Today, when she picked him up, the teacher reeled off a list of things he had done wrong and basically said that he had been a pest all day and if it continues, he he will go on a behaviour plan. This has really upset us and we do not want this to happen, as its the sort of thing that will stick with him through to primary school.
When he is at home, he isn't really naughty, but he is a pest, I'd call it low level disruption. He has a younger sister but we are pretty sure this behaviour is nothing to do with her. He is good with her and never seems jealous and the generally play nicely. We have tried to take thing off him like his favourite things, no TV, sending him to his room, but nothing seems to work. He cries, shouts and then say he will be good.

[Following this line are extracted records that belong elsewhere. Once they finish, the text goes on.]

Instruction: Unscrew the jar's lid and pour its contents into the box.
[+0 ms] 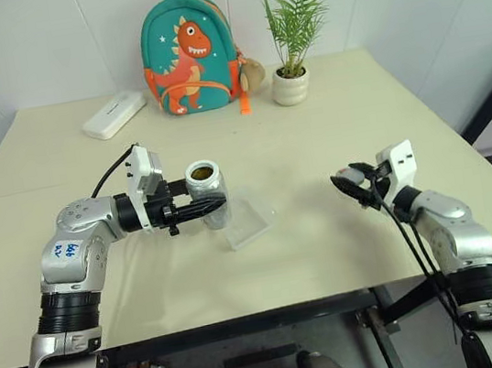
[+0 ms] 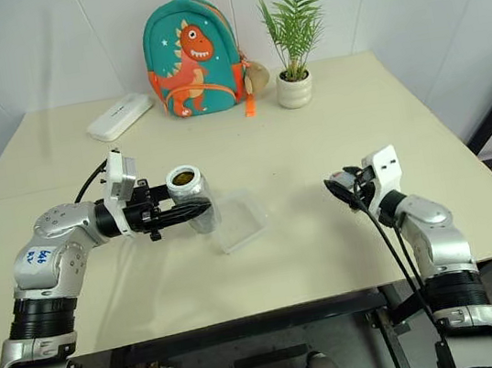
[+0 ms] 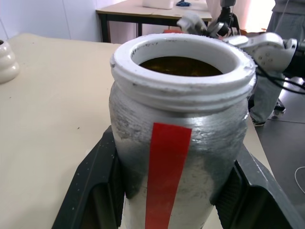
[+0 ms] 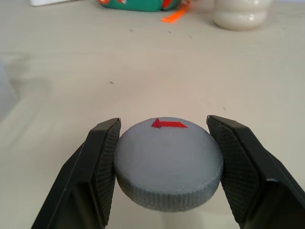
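Left gripper [image 1: 196,210] grasping open upright jar [image 1: 207,193] above box [image 1: 249,219], right gripper [image 4: 162,162] clamping lid [image 4: 168,162], far right

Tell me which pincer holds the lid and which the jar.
The right pincer grips the grey lid with the red arrow, away from the jar. The left pincer clamps the open, upright jar beside the clear box.
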`<state>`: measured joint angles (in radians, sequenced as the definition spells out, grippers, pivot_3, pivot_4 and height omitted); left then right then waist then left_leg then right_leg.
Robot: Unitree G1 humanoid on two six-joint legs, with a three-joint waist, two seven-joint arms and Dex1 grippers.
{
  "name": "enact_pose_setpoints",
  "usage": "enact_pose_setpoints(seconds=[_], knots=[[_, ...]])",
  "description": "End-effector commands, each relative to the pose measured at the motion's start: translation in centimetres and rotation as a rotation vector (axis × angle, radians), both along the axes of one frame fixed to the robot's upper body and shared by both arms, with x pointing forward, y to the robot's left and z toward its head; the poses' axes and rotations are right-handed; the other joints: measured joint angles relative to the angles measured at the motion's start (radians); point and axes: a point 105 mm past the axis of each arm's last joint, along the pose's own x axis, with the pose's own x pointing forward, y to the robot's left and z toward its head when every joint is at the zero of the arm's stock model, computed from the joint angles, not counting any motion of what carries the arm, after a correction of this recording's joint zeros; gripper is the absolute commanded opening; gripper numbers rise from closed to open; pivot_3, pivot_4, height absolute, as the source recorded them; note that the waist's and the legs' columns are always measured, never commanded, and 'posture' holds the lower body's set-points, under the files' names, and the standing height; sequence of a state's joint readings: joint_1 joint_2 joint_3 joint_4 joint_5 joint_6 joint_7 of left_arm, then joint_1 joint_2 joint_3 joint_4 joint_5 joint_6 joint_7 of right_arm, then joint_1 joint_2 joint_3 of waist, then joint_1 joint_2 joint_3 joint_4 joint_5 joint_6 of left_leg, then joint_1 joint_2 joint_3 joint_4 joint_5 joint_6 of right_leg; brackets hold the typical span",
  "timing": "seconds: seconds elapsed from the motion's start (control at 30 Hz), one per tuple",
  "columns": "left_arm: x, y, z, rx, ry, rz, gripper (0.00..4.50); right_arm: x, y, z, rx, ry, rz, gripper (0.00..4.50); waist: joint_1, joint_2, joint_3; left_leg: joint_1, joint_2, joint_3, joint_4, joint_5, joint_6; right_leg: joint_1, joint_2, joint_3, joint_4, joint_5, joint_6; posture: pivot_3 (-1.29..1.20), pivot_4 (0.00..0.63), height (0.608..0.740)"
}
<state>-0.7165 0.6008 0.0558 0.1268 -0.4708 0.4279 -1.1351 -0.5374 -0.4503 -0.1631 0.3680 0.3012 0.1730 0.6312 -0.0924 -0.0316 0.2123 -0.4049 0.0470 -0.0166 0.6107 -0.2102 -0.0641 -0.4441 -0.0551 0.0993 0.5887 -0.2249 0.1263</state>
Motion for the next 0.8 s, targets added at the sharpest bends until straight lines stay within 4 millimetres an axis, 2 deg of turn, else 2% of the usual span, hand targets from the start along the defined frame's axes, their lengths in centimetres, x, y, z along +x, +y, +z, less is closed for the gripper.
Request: enact_pose_setpoints(seconds=[0.03,0.1,0.13,0.23,0.33,0.5,0.6,0.7,0.8], knots=[[-0.2,-0.2,1.6,-0.02,-0.053,-0.014,1.96,0.2,-0.8,0.5,0.009,-0.036,-0.039,2.57,0.0,0.0,0.0,0.0,0.0,0.0,0.001,0.0,0.0,0.0,0.0,0.0,0.0,0.0,-0.001,0.0,0.15,0.74],[-0.2,-0.2,1.7,-0.02,-0.054,-0.013,1.96,0.2,-1.0,0.1,0.013,-0.016,-0.043,3.28,0.0,0.0,0.0,0.0,0.0,0.001,0.001,0.0,0.0,0.0,0.0,0.001,-0.001,0.0,-0.003,0.0,0.15,0.74],[-0.2,-0.1,1.7,-0.02,-0.054,-0.012,1.96,0.2,-1.1,0.0,0.016,-0.011,-0.036,3.46,0.0,0.0,0.0,0.0,0.0,0.002,0.001,0.0,0.0,0.0,0.0,0.002,-0.002,0.0,-0.004,0.0,0.15,0.74],[-0.2,-0.1,1.7,-0.019,-0.054,-0.009,1.96,0.0,-1.2,0.5,0.012,-0.025,-0.024,4.49,0.0,0.0,0.0,0.0,0.0,0.002,0.001,0.0,0.001,0.0,0.001,0.004,-0.002,0.0,-0.004,0.0,0.15,0.74],[-0.1,0.0,1.8,-0.018,-0.054,-0.006,1.96,-0.5,-0.7,2.7,0.012,-0.094,0.028,4.49,0.0,0.0,0.0,0.0,0.0,0.002,0.001,0.0,0.001,0.0,0.002,0.005,-0.001,0.0,-0.004,0.0,0.15,0.74],[0.3,0.5,1.9,-0.006,-0.061,0.013,1.96,-3.7,3.4,7.1,-0.029,-0.205,0.323,4.49,0.001,0.0,0.0,0.0,0.0,0.002,0.001,0.0,0.001,0.0,0.003,0.005,-0.001,0.001,-0.002,0.0,0.15,0.74],[1.5,1.3,2.4,-0.013,-0.076,0.067,1.96,-6.2,6.0,8.9,-0.072,-0.215,0.503,4.49,0.002,0.0,0.0,0.0,0.0,0.002,0.001,0.0,0.001,0.0,0.003,0.006,-0.001,0.001,-0.002,0.0,0.15,0.74],[2.6,2.4,2.9,-0.005,-0.102,0.12,1.96,-8.6,7.8,9.3,-0.147,-0.18,0.65,4.49,0.006,0.0,0.0,0.0,0.0,0.002,0.002,0.0,0.001,0.0,0.003,0.006,-0.002,0.0,-0.004,0.0,0.15,0.74],[3.7,3.4,3.2,0.045,-0.142,0.166,1.96,-10.7,8.5,9.4,-0.197,-0.153,0.748,4.49,0.01,-0.001,0.0,-0.001,0.0,0.002,0.002,0.0,0.0,0.0,0.003,0.006,-0.003,0.0,-0.004,0.0,0.15,0.74]])
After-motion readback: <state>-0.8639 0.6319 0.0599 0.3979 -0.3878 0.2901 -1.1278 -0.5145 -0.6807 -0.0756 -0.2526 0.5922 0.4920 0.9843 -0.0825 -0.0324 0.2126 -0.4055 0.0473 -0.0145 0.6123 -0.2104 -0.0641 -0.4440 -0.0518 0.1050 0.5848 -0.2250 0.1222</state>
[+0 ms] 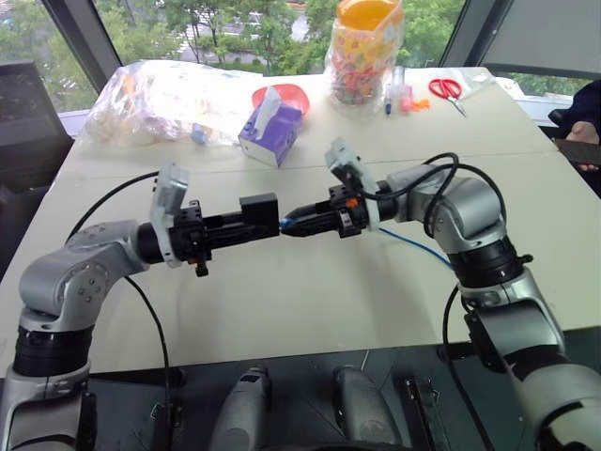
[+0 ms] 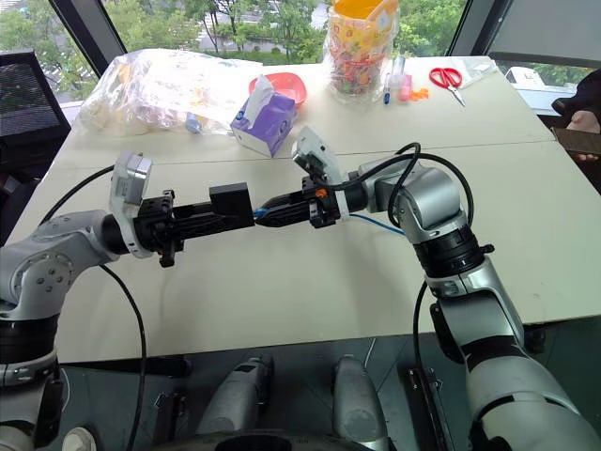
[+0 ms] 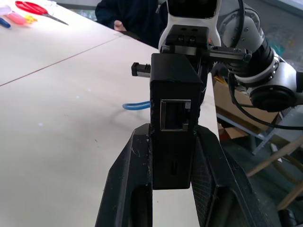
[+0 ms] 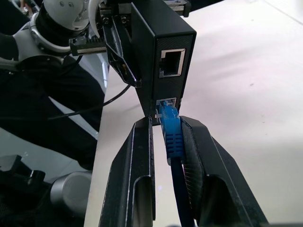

We ask him why is is doing it, and he just replies 'I don't know'. We thought it could be because he is bored at nursery; he's pretty clever and being a late September baby, one of the oldest in the class. However, he is the same at home and my wife works really hard to keep him occupied with painting, play dough, drawing, she sets messy play things up and constantly keeping him busy. We have tried one on one time with him. This is pretty much the only time he is nearly perfect (and when he has go hold of our phones or the iPad).
Me being a Dad, I have this urge to shout at him (which I rarely do), but to be honest, when I feel like that when he is being naughty I tend to put him in his bedroom for us both to calm down. Only a handful of times has he heard me shout or even seem me be angry.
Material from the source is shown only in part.